Set down the data below exactly; pictures stay out.
+++ Data shown +++
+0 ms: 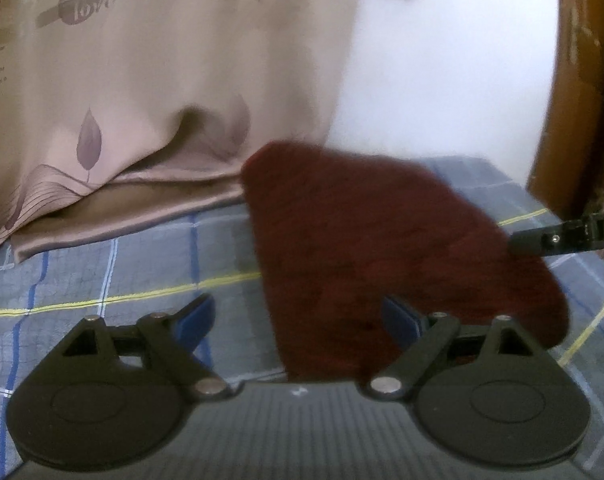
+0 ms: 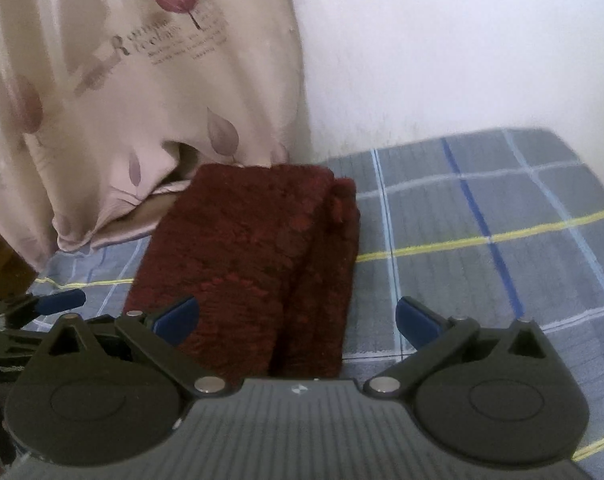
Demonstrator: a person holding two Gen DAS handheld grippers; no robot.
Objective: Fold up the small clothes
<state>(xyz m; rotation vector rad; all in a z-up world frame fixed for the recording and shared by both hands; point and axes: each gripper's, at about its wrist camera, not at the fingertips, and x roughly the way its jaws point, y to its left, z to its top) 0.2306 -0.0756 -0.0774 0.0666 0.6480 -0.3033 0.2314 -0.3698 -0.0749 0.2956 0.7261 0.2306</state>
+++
→ Response
+0 ms: 
+0 ms: 
Demonstrator: a person holding two Gen DAS handheld grippers; no robot.
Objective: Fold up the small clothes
<state>(xyz m; rotation vector rad; all in a z-up world frame fixed for the recording and shared by both hands; point and axes: each gripper's, at about its wrist camera, not at the fingertips, and x roughly the way its jaws point, y to its left, z to its top) 0.2306 -0.0756 -0.0774 0.0666 0.6480 -0.3033 0.2314 -0.3698 -0.0749 0.2956 0.7261 0.2306</state>

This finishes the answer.